O budismo, há tempos já nos alerta para o fato que o desejo funciona de forma pendular, pois sempre estamos desejando coisas, e quando as alcançamos, elas deixam de ser desejos e passam a ser realidade. E com isso paramos de desejar? Claro que não.Passamos a vida buscando alcançar nossos desejos, e essa busca sempre se renova.

Bom, agora é a hora que você me pergunta: que diabos Sísifo tem a ver com isso tudo?

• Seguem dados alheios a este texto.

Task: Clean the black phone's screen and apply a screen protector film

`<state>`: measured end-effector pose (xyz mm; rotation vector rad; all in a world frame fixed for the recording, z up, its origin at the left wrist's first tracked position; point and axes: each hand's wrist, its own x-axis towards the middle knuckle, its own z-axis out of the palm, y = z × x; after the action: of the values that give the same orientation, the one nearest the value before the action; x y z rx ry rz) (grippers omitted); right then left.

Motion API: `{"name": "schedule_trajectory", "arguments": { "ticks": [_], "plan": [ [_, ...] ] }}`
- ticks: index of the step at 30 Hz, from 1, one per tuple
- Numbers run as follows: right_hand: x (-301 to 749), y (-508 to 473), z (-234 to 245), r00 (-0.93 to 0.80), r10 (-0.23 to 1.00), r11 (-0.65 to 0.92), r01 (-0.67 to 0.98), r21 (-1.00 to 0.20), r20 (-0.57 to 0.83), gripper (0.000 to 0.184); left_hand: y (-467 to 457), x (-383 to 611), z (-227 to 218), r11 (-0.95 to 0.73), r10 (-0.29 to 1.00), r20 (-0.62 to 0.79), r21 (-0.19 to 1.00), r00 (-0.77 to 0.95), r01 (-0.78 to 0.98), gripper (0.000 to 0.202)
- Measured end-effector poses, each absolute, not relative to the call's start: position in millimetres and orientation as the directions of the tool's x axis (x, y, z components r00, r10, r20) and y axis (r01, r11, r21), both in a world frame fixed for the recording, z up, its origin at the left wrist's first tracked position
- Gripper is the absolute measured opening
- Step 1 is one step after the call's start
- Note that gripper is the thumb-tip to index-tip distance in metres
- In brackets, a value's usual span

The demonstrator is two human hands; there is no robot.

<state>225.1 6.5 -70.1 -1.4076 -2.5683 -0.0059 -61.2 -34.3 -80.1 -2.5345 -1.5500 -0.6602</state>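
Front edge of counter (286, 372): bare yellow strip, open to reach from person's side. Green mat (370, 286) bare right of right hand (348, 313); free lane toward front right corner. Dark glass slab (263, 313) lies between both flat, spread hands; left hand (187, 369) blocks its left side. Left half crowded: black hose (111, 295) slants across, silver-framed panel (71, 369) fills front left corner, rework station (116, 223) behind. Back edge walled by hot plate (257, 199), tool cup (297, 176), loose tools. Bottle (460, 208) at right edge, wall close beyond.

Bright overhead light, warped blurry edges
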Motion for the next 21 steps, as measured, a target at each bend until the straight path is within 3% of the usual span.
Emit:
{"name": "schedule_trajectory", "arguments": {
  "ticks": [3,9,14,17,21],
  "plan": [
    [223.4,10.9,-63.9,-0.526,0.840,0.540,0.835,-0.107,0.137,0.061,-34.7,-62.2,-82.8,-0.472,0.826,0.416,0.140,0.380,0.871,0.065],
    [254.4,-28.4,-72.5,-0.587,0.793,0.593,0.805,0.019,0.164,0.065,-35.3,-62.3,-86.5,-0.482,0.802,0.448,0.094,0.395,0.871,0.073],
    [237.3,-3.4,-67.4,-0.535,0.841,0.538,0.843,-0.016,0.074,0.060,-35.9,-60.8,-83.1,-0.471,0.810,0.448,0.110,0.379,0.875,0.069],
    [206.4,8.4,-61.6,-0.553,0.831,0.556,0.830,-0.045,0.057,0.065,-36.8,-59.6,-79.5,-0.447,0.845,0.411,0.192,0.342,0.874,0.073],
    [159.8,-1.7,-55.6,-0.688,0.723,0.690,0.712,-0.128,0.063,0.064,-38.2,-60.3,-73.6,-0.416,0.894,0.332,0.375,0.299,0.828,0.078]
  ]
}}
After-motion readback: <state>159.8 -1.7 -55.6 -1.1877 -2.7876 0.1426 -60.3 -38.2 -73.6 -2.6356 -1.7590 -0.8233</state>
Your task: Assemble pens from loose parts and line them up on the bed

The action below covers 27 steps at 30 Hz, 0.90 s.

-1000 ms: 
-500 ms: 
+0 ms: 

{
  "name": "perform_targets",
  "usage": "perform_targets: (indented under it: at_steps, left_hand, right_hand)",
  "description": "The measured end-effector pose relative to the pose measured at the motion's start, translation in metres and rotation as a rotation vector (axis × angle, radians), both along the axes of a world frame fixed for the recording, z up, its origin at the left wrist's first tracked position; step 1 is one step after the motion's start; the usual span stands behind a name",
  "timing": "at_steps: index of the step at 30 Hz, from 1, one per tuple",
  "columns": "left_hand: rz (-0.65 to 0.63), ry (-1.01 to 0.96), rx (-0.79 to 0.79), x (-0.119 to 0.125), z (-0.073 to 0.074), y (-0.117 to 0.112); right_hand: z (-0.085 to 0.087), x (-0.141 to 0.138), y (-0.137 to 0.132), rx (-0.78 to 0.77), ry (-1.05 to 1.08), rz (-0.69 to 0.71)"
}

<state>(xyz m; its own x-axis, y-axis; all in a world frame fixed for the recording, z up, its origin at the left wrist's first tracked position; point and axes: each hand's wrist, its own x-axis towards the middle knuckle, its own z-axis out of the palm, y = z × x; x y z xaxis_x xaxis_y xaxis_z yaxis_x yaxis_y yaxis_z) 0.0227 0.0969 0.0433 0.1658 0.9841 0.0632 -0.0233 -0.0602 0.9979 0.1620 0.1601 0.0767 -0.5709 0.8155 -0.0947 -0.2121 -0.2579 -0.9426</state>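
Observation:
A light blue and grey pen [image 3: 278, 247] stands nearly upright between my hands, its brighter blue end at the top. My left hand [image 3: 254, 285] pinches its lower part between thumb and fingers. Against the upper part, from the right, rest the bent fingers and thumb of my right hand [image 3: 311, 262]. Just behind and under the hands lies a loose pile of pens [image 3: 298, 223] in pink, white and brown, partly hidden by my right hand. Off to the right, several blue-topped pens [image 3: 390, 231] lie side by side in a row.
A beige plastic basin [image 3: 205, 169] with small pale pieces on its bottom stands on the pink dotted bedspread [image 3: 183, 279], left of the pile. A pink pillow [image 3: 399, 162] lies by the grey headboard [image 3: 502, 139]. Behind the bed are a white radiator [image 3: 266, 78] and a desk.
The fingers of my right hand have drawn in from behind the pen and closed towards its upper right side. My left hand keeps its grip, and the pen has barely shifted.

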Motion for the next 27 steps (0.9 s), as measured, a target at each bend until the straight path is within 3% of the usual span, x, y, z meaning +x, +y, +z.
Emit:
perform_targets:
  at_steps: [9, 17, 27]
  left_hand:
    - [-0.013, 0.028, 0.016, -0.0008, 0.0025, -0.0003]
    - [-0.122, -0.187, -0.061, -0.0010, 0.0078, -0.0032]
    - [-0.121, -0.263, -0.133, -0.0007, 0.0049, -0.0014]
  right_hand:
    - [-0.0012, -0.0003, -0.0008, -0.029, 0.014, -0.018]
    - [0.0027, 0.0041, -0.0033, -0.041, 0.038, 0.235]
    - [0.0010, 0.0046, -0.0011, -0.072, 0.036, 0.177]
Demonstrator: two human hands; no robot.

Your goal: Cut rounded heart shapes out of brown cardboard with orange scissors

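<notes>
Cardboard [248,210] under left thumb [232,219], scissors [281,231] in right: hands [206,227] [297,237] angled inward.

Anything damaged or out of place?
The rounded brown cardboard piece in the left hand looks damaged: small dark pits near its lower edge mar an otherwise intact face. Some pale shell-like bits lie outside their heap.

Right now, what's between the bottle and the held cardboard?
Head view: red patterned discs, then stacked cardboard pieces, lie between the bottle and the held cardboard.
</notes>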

Nosso astuto amigo desejava algo muito singelo: a vida eterna, ou seja, ser um Deus. Seu castigo, ficar eternamente carregando uma rocha montanha acima, nos faz refletir sobre o fato de que alguns de nossos desejos nos mobilizam de forma extraordinária. Por vezes nos faz aguentar por anos a fio um trabalho insalubre, uma relação infrutífera. Quantas rochas carregando diariamente? Mesmo sabendo que no fim de dia ela rolará morro abaixo?
Há uma saída para isso? Aparentemente sim. É fácil chegar nessa saída? Obviamente não.
O fato é que as vezes precisamos mudar o foco. Basicamente parar de olhar para a falta e começar a apreciar o que já está lá, nossos relacionamentos, nossa saúde, nossos bens materiais, nossas conquistas, nossas conexões sociais. Que tal darmos uma olhada no que já temos, e sermos gratos por isso? Que tal tentarmos desejar de diversas formas o mesmo objeto? esteticamente, intelectualmente, sentimentalmente. Que tal tentarmos consertar? relações, amizades, roupas, celulares.
Finalmente, que tal apreciarmos o que comemos, os sabores, os pequenos prazeres, o delicioso banho quente, como dizia Rubem Alves. Que tal?